Apsara Reimagines Classical Indian Dance With Navarasa

Eight emotions were featured in the show: happiness, anger, wonder, fear, heroism, love, sorrow, and peace. Each dance was choreographed to reflect that particular emotion.


Frank Yan

Tradition and modernity come together in Navarasa: Reimagined, Exploring Classical Emotions through Pure Dance.

By May Huang

Apsara, the classical Indian dance RSO on campus, performed its annual spring show last Saturday. Presented in collaboration with UT/TAPS, Navarasa: Reimagined, Exploring Classical Emotions through Pure Dance intertwined choreography and poetry to exhibit Aspara’s art form in both a traditional and contemporary light.

“The show was first conceptualized as a way of uniting two pretty different aspects of classical dance: the storytelling elements and the elements of pure dance that showcase technique,” explained fourth-year Mythili Vinnakota, a member of the Apsara board.

According to Vinnakota, the steps in a classical dance usually separate the process of illustrating the narrative being told and featuring technical skill, instead of doing both at once. The idea to go against this stereotype was what inspired Apsara to explore the Navarasa, the nine classical emotions of dance that are usually explained through abhinaya (“dance storytelling”) and nritta (“pure dance”).

Eight emotions were featured in the show: happiness, anger, wonder, fear, heroism, love, sorrow, and peace. Each dance was choreographed to reflect that particular emotion.

“The moves we came up with had to convey the emotion desired,” said third-year Elora Basu, who co-choreographed Happiness and Love. The emphasis was therefore primarily on the dance instead of more traditional indications of emotion, like facial expressions.

Similarly, the music that accompanied each dance also influenced how it was performed. Although the audience may have wondered why the dancers did not look particularly angry when dancing during Anger, Vinnakota explained that the song to which it was danced, “Radha Kaise Na Jale,” describes the jealousy that the Hindu goddess Radha felt towards Krishna.

Although the dancers choreographed their dances to reflect classical emotions, their performance was interspersed with modern elements.

“I was trained in ballet as well as bharatanatyam, so [I] was dying to choreo fusion,” said Vinnakota, whose choreography of Fear had the performers dancing to the Foo Fighters’ “Let it Die,” using elements of Western and classical Indian dance. Similarly, two performers danced to a mashup of A.R. Rehmnan’s “Tere Bina” and Rihanna’s “Stay” during Love.
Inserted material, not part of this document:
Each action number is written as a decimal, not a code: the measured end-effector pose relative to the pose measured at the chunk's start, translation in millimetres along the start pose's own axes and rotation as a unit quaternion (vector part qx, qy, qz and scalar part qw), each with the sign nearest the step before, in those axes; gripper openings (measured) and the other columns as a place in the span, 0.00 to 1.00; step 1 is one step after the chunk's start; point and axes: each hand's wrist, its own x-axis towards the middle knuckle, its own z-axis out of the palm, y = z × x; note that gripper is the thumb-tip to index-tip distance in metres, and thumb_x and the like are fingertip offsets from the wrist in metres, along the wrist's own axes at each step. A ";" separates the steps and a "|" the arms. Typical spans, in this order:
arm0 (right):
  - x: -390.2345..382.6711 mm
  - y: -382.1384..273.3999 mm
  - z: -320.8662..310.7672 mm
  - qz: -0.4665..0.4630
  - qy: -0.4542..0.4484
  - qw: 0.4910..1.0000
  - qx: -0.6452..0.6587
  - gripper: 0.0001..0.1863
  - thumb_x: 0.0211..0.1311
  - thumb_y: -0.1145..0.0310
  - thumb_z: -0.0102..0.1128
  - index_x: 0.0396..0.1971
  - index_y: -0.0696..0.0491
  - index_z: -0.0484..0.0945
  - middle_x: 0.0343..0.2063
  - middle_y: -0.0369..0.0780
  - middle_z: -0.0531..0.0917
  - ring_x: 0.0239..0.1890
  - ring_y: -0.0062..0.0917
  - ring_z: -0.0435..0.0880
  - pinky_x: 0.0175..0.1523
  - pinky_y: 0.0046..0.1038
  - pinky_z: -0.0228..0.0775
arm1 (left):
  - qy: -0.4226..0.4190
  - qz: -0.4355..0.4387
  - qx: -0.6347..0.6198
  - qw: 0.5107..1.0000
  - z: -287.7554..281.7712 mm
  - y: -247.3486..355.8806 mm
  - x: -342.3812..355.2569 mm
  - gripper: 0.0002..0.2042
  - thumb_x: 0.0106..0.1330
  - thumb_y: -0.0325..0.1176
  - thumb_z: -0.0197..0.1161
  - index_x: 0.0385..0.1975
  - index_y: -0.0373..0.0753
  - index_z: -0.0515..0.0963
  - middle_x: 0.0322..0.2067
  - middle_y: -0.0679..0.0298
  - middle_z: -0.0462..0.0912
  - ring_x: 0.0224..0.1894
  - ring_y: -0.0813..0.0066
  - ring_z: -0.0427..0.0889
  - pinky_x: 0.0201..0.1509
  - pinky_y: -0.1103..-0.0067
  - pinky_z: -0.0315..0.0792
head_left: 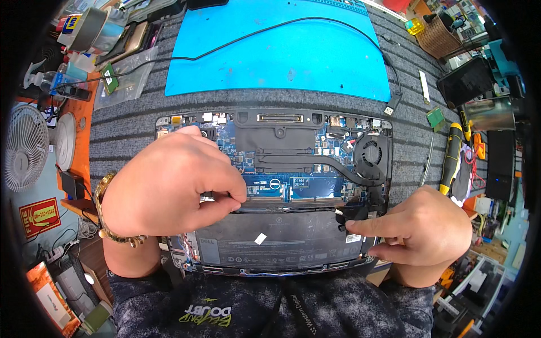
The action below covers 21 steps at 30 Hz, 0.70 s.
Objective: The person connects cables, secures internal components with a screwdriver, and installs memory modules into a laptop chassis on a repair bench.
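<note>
An opened laptop (315, 121) lies bottom-up on a grey ribbed mat, showing its blue circuit board, black heat pipe, round fan (371, 153) and flat black battery (282, 242). My left hand (169, 186) covers the board's left side, thumb and forefinger pinching something small and dark at the battery's upper left edge. My right hand (420, 228) rests at the laptop's right side, forefinger pressing a small black connector (341, 224) at the battery's upper right corner. A gold bracelet circles my left wrist.
A blue work mat (282, 56) lies behind the laptop with a black cable (293, 25) running across it to a plug. A yellow-and-black screwdriver (451, 155) and small green boards lie at the right. A white fan, bottles and tape rolls crowd the left.
</note>
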 end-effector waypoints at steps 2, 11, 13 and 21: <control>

Before each dance, an excerpt from Chilean poet Vicente Huidobro’s magnum opus “Altazor” would be read in a performative way to indicate the mood that would follow. Explaining the reasons behind the poetic interludes, Vinnakota said that she had read “Altazor” in Hum as a first-year and fell in love with the way it wove emotions through pure words.

“I thought it was fitting that my last show [would] use “Altazor” to further highlight the emotions […] and narrate the show,” she said.

Second-year Noel Rubio, who performed the lines, was given artistic license to interpret the text. Using a few feeder lines from the epic, he crafted the script based on the storyline and emotional elements reflected in the choreography.

“My goal was to string together the right amount of excerpts to form a cohesive but concise storyline [and convey] a journey toward nirvana,” he explained.

A sense of collaboration underpinned the production: Vinnakota credits Apsara’s teamwork to UT for enhancing the way they told the story through lighting. As a theme, collaboration can be felt throughout the show, from the fusion between classical and contemporary music to the combination of storytelling and technique to the union of dance and poetry. Apsara has indeed reimagined and explored a classical art form through Navarasa.